If Randy returned to the UFC because he thought the Scorpion King 2 was going to ruin his acting career, he might have been a bit premature. It Looks like the movie is doing pretty well … despite terrible reviews and acting so wooden the studio re-dubbed him, Couture is making an impact in the only area studios really care about: their pockets.
Universal Studios Home Entertainment’s Scorpion King 2: Rise of a Warrior sold 700,000 copies within the first six days of its Aug. 19 release, putting it on track to be one of the all-time top three selling non-family direct-to-DVD titles, according to the studio.
I’d like to say this is proof that the world has absolutely no taste in movies, but this is one of those flicks that tricks you into thinking it might be good via a brand name and an interesting ‘star’. I put quotations around that because Randy is actually absent for 75% of the film, and then an invisible scorpion for another 10%. If you simply must own this film as part of your perverted Couture shrine (mine has a wisp of his hair, try and beat that!) then I advise checking garbage cans and dumpsters in a week or two when 600,000 of those copies sold gets thrown in the trash.
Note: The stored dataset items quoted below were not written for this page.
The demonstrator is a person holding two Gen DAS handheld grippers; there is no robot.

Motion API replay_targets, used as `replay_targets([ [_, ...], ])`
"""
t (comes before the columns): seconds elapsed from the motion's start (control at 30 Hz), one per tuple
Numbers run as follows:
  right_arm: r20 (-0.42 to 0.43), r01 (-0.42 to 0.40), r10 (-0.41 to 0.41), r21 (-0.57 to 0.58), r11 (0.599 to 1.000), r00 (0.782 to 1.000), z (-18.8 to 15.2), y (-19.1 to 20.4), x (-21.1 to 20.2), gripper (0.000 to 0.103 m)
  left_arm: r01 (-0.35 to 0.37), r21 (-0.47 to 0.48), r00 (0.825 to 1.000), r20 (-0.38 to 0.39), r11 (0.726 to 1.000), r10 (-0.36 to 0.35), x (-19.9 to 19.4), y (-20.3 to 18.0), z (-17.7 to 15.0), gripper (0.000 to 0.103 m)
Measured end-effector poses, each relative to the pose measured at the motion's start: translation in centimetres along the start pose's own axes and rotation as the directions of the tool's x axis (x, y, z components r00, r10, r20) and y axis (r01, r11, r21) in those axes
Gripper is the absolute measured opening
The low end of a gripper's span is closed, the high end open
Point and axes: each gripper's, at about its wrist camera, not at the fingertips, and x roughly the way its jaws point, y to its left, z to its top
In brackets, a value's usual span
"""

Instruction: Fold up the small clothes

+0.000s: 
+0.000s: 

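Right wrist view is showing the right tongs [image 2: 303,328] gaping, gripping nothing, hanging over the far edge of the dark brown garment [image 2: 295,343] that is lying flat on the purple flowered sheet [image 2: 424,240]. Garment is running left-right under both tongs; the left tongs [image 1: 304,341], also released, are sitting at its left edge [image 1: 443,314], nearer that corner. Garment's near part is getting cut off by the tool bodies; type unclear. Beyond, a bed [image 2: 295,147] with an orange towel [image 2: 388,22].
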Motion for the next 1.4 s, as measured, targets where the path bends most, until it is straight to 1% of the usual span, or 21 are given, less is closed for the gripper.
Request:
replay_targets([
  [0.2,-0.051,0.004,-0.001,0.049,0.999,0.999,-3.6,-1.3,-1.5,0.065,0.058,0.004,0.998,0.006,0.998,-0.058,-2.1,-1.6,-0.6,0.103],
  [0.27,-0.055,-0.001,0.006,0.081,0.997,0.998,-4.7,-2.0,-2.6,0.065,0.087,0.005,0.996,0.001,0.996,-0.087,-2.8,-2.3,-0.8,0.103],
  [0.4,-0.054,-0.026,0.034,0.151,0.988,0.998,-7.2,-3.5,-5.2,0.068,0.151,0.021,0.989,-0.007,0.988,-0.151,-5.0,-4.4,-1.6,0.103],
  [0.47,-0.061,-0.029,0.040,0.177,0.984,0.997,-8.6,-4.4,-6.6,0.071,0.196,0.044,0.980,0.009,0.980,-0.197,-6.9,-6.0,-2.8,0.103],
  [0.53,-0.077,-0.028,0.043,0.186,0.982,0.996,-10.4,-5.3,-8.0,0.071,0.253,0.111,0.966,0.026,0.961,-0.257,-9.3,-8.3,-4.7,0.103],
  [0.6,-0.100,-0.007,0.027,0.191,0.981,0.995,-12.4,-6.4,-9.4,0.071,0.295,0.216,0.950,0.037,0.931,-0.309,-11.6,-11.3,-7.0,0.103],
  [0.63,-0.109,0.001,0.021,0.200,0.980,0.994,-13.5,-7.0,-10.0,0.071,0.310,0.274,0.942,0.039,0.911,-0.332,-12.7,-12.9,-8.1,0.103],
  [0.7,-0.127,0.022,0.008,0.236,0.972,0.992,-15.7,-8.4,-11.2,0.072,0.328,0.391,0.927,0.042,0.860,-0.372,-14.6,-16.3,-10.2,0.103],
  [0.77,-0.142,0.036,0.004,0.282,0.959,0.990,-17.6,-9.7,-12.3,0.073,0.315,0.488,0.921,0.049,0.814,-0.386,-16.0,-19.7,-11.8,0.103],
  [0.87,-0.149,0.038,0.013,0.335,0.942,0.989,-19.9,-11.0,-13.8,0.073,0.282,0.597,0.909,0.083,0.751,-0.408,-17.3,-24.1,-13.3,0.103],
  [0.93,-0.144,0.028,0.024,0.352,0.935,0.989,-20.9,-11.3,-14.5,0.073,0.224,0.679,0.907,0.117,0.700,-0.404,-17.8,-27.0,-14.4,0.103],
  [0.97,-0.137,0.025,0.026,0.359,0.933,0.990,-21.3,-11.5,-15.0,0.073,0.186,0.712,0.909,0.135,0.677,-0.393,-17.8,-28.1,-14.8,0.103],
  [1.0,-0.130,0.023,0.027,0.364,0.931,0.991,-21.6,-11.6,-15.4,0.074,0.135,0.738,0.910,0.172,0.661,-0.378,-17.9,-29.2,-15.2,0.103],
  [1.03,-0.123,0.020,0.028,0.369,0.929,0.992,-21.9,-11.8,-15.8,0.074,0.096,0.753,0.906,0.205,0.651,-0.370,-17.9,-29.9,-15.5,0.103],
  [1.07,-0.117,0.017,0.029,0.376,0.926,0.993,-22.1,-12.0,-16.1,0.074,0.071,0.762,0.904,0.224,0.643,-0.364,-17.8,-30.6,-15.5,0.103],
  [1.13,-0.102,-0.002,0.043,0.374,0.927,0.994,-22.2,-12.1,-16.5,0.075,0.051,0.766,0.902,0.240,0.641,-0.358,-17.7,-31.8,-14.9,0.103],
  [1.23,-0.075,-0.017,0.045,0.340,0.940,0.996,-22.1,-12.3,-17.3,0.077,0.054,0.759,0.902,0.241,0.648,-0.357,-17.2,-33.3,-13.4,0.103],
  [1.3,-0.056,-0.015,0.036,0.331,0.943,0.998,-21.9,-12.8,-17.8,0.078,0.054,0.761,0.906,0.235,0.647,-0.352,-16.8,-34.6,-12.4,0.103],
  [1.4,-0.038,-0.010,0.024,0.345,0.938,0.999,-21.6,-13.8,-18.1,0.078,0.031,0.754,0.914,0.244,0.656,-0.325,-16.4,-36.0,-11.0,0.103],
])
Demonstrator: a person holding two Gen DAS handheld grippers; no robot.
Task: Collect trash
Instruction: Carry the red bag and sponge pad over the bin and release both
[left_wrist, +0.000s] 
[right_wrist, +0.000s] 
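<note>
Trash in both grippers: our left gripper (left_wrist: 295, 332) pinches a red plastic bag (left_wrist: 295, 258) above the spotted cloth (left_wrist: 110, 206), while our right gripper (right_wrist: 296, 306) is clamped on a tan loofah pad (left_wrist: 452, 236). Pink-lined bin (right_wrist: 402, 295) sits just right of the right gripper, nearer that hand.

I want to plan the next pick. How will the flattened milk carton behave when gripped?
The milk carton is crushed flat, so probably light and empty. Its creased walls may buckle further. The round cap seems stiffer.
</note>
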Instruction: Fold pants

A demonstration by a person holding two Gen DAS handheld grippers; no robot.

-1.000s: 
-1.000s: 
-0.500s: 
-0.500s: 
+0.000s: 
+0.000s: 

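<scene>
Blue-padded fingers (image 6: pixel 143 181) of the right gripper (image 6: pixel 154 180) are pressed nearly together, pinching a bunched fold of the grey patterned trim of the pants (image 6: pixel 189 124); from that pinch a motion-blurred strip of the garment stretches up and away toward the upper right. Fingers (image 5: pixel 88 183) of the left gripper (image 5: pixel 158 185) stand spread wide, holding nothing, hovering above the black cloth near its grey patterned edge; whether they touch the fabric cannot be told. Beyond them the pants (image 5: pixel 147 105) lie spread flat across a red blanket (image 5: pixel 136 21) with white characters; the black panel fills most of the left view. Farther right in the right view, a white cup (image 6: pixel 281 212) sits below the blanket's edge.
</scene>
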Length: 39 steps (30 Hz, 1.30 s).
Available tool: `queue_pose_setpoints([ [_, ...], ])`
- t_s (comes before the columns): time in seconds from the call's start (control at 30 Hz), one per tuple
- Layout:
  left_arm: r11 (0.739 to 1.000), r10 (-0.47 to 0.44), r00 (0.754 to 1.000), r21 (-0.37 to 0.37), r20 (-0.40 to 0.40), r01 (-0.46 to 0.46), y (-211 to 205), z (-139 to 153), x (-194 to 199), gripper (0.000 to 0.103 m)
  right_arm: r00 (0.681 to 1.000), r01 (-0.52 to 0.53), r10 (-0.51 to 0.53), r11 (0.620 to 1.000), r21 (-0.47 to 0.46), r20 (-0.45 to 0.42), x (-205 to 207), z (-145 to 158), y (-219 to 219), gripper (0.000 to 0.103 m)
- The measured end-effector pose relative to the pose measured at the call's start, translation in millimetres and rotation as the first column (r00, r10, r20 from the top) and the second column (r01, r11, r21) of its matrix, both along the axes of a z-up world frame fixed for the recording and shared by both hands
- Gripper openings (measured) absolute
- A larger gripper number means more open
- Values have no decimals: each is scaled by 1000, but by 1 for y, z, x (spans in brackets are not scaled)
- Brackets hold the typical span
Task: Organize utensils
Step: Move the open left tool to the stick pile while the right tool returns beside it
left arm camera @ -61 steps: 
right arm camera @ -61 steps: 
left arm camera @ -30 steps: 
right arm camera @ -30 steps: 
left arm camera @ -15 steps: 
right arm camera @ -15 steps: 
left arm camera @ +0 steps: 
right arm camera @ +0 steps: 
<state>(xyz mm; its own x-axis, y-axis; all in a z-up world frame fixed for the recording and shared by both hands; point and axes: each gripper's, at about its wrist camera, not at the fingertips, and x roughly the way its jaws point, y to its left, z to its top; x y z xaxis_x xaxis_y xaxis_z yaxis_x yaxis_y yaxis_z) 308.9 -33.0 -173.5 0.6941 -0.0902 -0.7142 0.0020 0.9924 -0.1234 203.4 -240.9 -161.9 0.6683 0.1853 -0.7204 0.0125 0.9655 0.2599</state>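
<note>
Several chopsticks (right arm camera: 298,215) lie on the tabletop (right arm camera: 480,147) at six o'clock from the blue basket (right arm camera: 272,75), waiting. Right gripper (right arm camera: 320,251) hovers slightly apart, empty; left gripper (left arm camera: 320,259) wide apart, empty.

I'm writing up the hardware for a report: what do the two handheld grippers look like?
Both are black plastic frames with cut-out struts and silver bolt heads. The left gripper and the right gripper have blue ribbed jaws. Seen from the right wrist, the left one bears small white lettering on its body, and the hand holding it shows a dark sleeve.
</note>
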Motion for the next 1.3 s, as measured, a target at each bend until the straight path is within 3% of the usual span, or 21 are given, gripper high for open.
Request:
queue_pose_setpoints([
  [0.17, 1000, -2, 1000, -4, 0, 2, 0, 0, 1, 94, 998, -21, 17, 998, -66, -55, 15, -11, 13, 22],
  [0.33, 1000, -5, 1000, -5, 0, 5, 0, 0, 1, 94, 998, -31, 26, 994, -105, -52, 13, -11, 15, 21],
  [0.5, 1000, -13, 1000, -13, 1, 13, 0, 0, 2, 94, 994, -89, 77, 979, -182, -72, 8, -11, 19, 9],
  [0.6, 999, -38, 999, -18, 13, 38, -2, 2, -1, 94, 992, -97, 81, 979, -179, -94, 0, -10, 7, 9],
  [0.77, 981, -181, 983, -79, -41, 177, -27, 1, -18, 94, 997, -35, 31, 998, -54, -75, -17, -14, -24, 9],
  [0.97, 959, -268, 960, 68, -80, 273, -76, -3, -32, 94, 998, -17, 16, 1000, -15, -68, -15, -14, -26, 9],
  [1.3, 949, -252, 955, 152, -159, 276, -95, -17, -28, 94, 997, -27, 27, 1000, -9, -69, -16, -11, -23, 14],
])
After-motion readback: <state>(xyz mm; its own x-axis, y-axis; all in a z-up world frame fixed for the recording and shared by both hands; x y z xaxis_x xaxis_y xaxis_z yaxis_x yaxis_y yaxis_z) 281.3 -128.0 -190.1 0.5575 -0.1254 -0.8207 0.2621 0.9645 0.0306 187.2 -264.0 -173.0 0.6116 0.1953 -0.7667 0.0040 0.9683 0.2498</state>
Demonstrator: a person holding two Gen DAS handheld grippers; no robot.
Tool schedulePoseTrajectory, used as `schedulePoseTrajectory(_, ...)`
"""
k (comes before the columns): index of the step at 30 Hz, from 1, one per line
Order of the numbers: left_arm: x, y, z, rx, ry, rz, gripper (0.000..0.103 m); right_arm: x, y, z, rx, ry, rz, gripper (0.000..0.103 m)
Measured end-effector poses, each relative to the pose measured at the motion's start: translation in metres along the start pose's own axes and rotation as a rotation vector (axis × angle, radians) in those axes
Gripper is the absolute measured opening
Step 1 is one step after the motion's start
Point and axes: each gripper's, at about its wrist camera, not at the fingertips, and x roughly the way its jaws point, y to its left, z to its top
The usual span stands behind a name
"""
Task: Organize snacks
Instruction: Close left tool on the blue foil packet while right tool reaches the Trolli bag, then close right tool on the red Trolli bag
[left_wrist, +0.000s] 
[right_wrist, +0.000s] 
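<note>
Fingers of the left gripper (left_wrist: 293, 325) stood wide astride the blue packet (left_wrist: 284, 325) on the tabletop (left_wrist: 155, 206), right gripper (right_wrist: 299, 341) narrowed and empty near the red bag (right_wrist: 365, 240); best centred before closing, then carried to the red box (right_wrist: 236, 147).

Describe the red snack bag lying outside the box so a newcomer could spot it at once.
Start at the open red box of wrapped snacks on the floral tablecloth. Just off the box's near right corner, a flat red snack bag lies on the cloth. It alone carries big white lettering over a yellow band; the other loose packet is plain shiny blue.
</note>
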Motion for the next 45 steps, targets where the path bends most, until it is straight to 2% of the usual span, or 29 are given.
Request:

Oh, I know. I’m just a jerkface asshole who poops on everything. So don’t take my word for it. Here’s what others are saying about the Scorpion King:
Perhaps the very first made-for-vid prequel to a spinoff from a sequel to a remake, The Scorpion King 2: Rise of a Warrior suggests a CW television network version of a swords-and-sorcery saga.
-Joe Leydon, Variety
you can’t watch it for more than an hour without your brain turning to mush . . .
-James O’Ehly, Sci-Fi Movie Page
Now, the last thing anyone expects from these movies is true mythos, but the blending of Greek and Middle Eastern heritage here is sketchy and stupid at best.
So is the hiring of human muscle drone Randy Couture as a lead. The former UFC fighter, built like a fleshy fireplug and about as animate, offers nothing in the way of menace or meaning as our diabolical general turned killer king. Taking a page out of the flex before finesse school of acting, our star seems to stumble when required to do anything except battle.
Not that his young co-star Michael Copon is much better. Clearly learning his craft from the ‘head down and glower’ school of emotion, our hero is hindered by little onscreen magnetism and even less likeability. Mathayus – at least at this stage in his life – is a whiny little cuss, complaining about everything before finally getting around to raising his sword.
One imagines he was more effective as the Blue Time Force Ranger during the Power Rangers phenomenon. In fact, the overall level of performance here is pretty pathetic. No one really stands out, and attempted sequences of shared feelings fall flatter than Couture’s nose. From a talent level alone, The Scorpion King 2 barely rises above the level of a bad Sci-Fi Channel schlocker – and you know how hard those movies suck.
-Bill Gibron, DVDTalk.com
The only “actor” left to discuss is Randy Couture, a UFC champion who has followed other MMA fighting of late into the acting arena. He looks like a serious badass but I kept thinking through the whole film that he was completely miscast. His stiff, emotionless line delivery probably had something to do with it. Some actors do not belong in period movies, let alone as a calculating warlord who eventually turns into a giant computer-generated scorpion. With his chiseled looks, physical conditioning and no-nonsense demeanor, Couture needs to be playing military or police characters in a modern-day setting. He’d be ideal for a starring role in a remake of DELTA FORCE or something similar.